I feel odd stating all these facts, but MDS sort of flies under the radar. Now to get to the more personal stuff. Ephraim's diagnosis has been nothing but a blessing. Can it be hard sometimes? YES! When he was younger, it was tough to see friend's babies hitting milestones like they should and E falling behind more and more.

But you know what!?!

It made the victory that much sweeter. When he FINALLY ate off of a spoon, I cried. While you friends of Susan don't know me, my friends know I am NOT one to cry at things. It was a huge deal. We worked so hard and for so long it was just awesome when it happened.

Ephraim is just 3.5 yrs old but so much has happened in that short amount of time. Awesome things, scary things, sad things, but most importantly GROWTH. Not just for E or me, but for those who surround us.

Ephraim attends preschool this year and he loves it. He speech is exploding. I love watching him do things I wasn't sure he would be able to do. Small things like walking in line correctly, sitting and doing his work, playing and interacting with his friends and teachers.

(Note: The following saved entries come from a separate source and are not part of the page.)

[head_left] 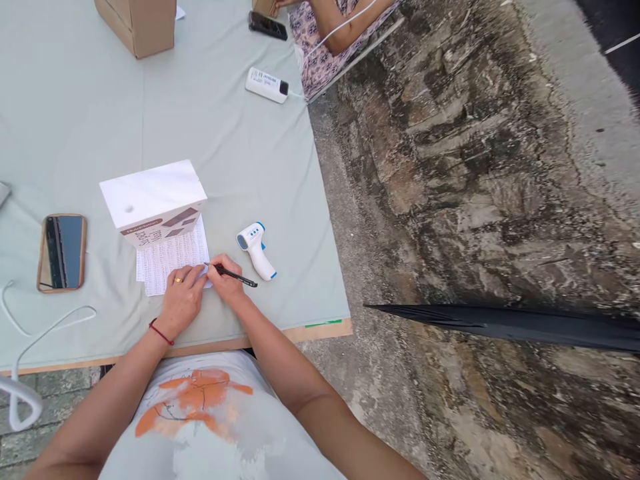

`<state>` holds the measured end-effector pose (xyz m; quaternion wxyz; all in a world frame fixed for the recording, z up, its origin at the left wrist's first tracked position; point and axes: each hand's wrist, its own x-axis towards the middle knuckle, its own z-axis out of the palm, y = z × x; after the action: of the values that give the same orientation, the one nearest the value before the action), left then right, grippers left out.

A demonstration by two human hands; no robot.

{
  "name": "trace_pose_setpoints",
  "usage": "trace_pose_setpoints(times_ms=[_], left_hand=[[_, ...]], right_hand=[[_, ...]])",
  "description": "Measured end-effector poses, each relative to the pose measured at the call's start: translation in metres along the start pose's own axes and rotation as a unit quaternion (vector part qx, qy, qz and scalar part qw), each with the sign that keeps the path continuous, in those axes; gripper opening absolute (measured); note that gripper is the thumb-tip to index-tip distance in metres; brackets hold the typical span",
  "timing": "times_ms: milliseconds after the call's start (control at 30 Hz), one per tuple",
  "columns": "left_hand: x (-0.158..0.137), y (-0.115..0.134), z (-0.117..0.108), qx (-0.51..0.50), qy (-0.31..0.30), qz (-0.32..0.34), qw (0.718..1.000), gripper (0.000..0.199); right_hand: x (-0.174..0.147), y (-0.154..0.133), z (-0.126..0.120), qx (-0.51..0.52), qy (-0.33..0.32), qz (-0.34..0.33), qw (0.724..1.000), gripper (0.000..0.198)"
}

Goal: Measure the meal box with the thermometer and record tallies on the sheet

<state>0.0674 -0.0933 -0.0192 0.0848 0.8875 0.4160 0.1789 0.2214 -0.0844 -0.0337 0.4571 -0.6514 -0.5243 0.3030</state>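
A black pen [236, 275] is gripped in my right hand [226, 279], its tip near the right side of a sheet of paper [163, 273] covered in small writing. My left hand [184, 297], wearing a ring, lies with fingers stretched over the lower part of that sheet. A second sheet peeks out beneath it on the left. The white box [157, 193] with brown print stands at the top of the papers and hides their upper part. Just right of my right hand lies a white and blue infrared thermometer [257, 250].
A phone in a brown case [62, 253] and a white cable [55, 327] lie to the left. Farther back are a cardboard box [147, 27], a white device [267, 85] and a black phone [268, 25]. Another person's arm [337, 27] rests at the far table edge.
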Motion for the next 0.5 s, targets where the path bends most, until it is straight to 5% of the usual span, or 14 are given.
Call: trace_pose_setpoints(times_ms=[500], left_hand=[[0.0, 0.0002, -0.0007, 0.003, -0.002, -0.002, 1.0, 0.038]], right_hand=[[-0.0004, 0.0023, 0.0003, -0.003, 0.005, 0.001, 1.0, 0.008]])
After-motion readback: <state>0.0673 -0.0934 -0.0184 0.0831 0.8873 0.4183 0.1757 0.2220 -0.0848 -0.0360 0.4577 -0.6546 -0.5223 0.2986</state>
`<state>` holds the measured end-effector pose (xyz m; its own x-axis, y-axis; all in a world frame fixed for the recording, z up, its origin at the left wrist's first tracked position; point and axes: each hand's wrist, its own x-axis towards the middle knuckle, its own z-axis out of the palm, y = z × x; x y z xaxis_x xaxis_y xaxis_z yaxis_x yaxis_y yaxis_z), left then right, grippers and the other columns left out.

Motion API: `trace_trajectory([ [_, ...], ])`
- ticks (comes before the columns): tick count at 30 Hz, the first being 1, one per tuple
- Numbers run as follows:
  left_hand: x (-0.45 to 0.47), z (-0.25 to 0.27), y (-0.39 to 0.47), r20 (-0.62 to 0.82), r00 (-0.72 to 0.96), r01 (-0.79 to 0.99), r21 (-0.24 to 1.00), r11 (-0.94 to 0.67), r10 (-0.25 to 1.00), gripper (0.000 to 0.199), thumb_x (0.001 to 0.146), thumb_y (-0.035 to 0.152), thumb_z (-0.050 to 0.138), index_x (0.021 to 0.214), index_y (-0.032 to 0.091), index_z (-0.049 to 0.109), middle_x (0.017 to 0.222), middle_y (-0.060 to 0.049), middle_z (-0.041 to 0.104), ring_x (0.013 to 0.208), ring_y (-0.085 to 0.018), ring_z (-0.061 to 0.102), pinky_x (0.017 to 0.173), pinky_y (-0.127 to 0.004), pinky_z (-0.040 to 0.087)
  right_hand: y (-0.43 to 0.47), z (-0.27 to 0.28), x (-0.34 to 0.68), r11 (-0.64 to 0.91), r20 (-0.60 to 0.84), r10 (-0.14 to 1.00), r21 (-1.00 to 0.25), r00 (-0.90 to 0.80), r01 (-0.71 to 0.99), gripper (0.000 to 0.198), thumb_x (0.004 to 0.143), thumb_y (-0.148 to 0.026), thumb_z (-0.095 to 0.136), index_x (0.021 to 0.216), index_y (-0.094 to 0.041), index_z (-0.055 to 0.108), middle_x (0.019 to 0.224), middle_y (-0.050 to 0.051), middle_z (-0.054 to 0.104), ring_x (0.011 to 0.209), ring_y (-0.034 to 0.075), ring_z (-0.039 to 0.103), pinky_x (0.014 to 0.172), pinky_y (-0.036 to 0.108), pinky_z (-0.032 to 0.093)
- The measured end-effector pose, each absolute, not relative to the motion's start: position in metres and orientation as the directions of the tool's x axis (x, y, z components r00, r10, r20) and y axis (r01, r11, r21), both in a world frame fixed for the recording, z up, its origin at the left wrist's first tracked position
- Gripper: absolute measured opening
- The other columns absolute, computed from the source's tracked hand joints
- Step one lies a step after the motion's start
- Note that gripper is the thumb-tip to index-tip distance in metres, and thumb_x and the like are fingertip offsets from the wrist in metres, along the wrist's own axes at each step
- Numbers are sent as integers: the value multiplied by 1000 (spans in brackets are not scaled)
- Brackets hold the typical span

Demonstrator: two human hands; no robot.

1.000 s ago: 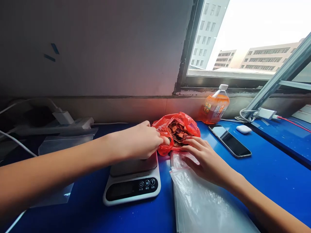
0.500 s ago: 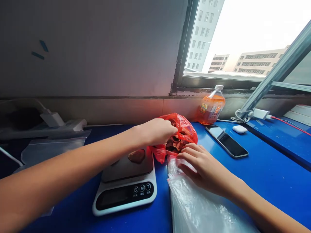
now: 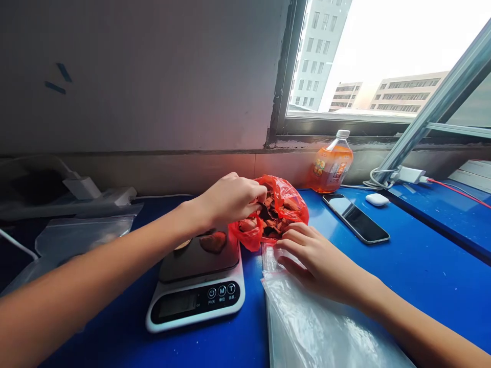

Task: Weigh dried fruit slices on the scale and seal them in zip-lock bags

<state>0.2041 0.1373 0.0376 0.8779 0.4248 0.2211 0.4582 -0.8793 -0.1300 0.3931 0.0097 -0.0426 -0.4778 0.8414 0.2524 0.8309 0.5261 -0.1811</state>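
While a window (image 3: 364, 56) lights the blue table (image 3: 418, 276), left fingers (image 3: 258, 192) pinch 1 slice (image 3: 264, 211), right fingers (image 3: 294, 247) spread.

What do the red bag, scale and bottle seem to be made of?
Red bag: thin, glossy plastic film, from its crinkles and translucency.
Scale: probably plastic, with a smooth white body; its darker plate could be metal or glass.
Bottle: likely clear plastic, from its see-through shoulder; possibly glass.

A dim grey wall (image 3: 161, 76) spreads from 9 to 12 o'clock, with two blue strips (image 3: 55, 87) on it at 10. Daylight enters through a window (image 3: 376, 41) at 2 o'clock, buildings (image 3: 406, 94) outside. Around 6 o'clock lies a blue table (image 3: 215, 345).
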Motion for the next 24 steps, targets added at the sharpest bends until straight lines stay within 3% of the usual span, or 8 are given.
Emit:
trace_trajectory([
  [5,141,40,95,452,794,462,-14,-887,406,15,89,17,53,93,18,68,93,-3,69,86,-20,64,77,-30,47,10,-45,397,570,293,809,-179,-509,802,24,99,-27,44,98,-18,66,93,8,64,98,23,53,89,42,47],
  [8,104,32,72,534,709,512,59,-857,461,14,90,19,54,94,19,68,90,0,71,81,-17,66,73,-26,48,13,-49,401,586,320,794,-173,-517,792,23,98,-29,46,100,-19,67,94,8,64,100,23,52,92,42,46],
  [13,68,1,58,605,566,628,124,-768,560,12,93,22,55,90,20,66,85,1,72,74,-14,66,73,-25,49,20,-58,404,562,352,798,-143,-489,815,20,96,-30,51,99,-20,67,94,8,64,100,24,52,93,44,45],
  [17,61,-15,52,567,607,589,151,-794,558,12,95,19,51,93,18,63,89,-2,70,82,-16,66,75,-26,50,22,-56,405,546,417,786,-123,-456,829,17,94,-31,55,99,-20,67,95,8,66,98,25,52,89,43,47],
  [21,63,-18,29,555,686,496,116,-860,470,13,95,16,51,101,14,63,92,-5,70,87,-18,64,79,-29,51,17,-47,409,555,482,756,-111,-444,825,16,93,-31,58,101,-20,66,98,9,67,97,24,55,89,42,48],
  [24,75,-21,-3,543,799,293,22,-956,257,24,98,28,51,116,15,62,109,-8,71,99,-20,64,85,-33,51,13,-44,408,568,476,752,-116,-456,815,16,92,-31,59,103,-21,66,100,8,67,98,24,55,89,41,48],
])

Three years ago, when I thought of the future I was afraid of not knowing what was coming next. Now (while I am still a planner/control freak haha), I am excited. Excited to see how E grows and the things he blows my mind with AND excited to see how I grow and change as well.

October, 2013 Down Syndrome Awareness... Day 13

It's late and I'm tired. Exhausted actually. It has been a full day.

I don't have anything life changing or new or fun or funny to share about Josh or Down Syndrome tonight.

So, until tomorrow... I'll leave you with a favorite picture.

Just Josh, enjoying the small things.